WHAT THE TASK REQUIRES | Would you please return the lines of the material that contain the word "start"?

DATA BELOW |

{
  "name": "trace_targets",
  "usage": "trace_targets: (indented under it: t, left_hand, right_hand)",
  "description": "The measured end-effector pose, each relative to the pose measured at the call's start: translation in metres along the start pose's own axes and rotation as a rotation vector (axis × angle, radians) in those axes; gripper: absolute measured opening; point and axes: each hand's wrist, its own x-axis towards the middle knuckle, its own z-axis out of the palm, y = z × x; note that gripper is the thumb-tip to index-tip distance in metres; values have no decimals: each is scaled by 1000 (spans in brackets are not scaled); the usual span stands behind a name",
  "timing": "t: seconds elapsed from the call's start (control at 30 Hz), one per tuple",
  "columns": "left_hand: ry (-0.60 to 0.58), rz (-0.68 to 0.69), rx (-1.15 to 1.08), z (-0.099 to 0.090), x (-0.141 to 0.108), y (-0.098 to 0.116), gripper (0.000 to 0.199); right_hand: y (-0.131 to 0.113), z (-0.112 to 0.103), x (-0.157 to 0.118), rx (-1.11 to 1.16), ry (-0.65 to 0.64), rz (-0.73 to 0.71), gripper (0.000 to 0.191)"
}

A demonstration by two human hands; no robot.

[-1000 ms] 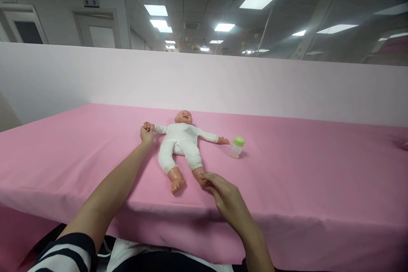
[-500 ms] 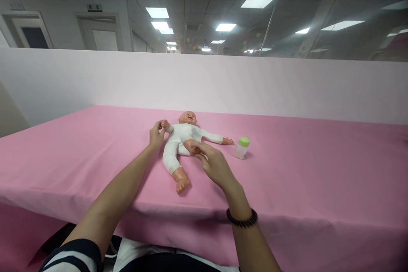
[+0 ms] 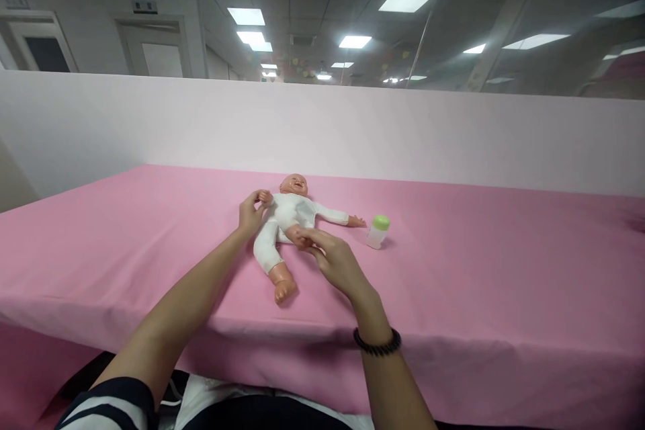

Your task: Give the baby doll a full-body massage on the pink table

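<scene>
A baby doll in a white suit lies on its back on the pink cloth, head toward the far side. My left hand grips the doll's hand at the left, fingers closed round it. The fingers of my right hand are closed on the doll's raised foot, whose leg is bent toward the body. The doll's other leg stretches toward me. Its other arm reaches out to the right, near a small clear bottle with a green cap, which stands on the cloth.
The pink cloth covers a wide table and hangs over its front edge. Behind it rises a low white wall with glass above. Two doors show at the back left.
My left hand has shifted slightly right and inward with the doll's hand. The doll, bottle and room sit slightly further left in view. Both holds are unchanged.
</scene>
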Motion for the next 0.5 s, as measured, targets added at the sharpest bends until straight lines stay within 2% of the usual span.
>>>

ANSWER TO THIS TASK |
  "description": "The measured end-effector pose, each relative to the pose measured at the call's start: translation in metres along the start pose's own axes and rotation as a rotation vector (axis × angle, radians) in those axes; gripper: absolute measured opening; point and axes: each hand's wrist, its own x-axis towards the middle knuckle, its own z-axis out of the palm, y = z × x; note that gripper is the thumb-tip to index-tip distance in metres; values have no decimals: each is scaled by 1000 (spans in brackets are not scaled); the usual span stands behind a name",
  "timing": "t: seconds elapsed from the call's start (control at 30 Hz), one per tuple",

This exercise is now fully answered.